__DIRECTIONS FOR THIS TASK__
From the records below, pull each line that has "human".

__SUPPLIED MATERIAL__

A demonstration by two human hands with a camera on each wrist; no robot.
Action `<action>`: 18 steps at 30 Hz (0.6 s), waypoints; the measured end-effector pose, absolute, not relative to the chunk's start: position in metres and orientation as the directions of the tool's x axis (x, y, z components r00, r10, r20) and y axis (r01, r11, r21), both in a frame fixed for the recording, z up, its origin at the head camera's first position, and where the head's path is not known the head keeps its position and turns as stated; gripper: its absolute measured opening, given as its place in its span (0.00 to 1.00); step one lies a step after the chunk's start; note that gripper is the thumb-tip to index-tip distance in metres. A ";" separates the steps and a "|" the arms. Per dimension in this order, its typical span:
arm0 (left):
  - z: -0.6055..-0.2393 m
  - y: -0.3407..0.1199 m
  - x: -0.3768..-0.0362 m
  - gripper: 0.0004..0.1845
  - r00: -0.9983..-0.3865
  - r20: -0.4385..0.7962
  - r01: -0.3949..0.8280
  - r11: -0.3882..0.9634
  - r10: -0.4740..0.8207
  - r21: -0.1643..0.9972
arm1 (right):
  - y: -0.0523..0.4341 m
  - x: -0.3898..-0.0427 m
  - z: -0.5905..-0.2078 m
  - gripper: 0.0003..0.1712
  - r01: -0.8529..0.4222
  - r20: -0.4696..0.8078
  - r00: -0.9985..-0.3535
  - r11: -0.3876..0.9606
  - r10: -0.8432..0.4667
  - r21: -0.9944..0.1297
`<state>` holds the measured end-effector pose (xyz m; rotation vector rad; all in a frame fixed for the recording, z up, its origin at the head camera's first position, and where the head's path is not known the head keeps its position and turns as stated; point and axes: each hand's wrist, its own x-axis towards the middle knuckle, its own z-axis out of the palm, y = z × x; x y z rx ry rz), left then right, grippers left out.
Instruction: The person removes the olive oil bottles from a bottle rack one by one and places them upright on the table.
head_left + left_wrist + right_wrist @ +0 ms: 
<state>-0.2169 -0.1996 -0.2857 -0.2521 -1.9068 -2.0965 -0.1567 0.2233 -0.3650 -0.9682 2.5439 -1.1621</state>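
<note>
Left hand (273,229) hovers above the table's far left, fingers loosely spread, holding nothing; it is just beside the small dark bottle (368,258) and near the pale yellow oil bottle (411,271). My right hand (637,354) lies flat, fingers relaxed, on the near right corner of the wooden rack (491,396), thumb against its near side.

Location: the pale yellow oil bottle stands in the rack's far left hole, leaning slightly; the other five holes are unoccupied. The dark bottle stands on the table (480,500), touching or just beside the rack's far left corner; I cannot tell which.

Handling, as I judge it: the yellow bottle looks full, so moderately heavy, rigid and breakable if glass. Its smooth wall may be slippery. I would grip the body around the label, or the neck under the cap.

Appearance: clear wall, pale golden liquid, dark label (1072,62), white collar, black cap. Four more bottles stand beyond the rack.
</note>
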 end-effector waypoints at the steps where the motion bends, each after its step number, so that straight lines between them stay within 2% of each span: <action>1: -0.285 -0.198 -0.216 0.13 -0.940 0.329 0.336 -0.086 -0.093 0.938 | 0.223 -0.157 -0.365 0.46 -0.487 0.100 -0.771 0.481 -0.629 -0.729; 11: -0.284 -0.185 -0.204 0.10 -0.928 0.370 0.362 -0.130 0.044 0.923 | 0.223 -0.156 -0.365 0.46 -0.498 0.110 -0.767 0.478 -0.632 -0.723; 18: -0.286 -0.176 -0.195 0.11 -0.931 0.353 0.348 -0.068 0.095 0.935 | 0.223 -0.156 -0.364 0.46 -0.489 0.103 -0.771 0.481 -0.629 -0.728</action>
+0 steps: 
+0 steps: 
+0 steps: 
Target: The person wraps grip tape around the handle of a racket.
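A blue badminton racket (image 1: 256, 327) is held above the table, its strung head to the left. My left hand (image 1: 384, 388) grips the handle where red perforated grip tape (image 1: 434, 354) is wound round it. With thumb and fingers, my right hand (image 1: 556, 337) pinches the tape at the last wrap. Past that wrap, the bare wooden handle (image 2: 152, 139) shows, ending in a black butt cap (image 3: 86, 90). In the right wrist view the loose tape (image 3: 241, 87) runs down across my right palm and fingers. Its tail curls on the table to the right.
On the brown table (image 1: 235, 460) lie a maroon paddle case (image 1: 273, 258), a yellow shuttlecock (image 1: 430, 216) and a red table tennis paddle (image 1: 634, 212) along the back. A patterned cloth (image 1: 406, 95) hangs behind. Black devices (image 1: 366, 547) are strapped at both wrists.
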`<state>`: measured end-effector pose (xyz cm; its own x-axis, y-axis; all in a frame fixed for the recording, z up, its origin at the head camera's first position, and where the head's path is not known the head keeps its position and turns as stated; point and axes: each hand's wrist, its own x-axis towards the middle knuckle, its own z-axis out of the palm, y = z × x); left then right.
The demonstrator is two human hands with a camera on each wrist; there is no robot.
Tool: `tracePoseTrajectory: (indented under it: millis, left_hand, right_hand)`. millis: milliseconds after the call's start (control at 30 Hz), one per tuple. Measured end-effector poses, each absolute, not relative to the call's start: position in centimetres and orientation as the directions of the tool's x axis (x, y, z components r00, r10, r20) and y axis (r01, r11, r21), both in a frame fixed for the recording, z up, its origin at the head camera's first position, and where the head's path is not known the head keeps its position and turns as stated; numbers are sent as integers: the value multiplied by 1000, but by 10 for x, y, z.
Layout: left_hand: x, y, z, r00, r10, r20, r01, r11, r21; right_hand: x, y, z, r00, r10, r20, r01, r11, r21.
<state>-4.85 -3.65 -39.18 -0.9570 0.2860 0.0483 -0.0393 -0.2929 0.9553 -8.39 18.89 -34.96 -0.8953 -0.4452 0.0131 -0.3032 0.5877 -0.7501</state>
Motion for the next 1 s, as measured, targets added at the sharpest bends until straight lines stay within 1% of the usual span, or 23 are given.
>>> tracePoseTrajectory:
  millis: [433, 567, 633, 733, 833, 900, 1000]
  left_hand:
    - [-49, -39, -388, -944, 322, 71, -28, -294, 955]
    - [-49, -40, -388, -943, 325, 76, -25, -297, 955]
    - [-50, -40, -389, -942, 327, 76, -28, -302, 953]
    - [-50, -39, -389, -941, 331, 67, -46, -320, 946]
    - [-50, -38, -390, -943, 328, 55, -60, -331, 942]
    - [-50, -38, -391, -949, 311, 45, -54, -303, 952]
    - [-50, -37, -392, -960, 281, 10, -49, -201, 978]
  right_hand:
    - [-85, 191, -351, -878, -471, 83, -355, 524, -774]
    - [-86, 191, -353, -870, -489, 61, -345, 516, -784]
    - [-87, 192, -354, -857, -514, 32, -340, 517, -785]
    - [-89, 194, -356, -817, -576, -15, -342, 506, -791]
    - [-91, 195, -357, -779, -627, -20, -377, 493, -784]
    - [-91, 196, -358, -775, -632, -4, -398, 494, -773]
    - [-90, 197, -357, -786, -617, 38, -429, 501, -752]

__WRITTEN REPLY__
A demonstration by two human hands with a camera on each wrist; no robot.
The demonstrator is two human hands with a camera on each wrist; there is no robot.

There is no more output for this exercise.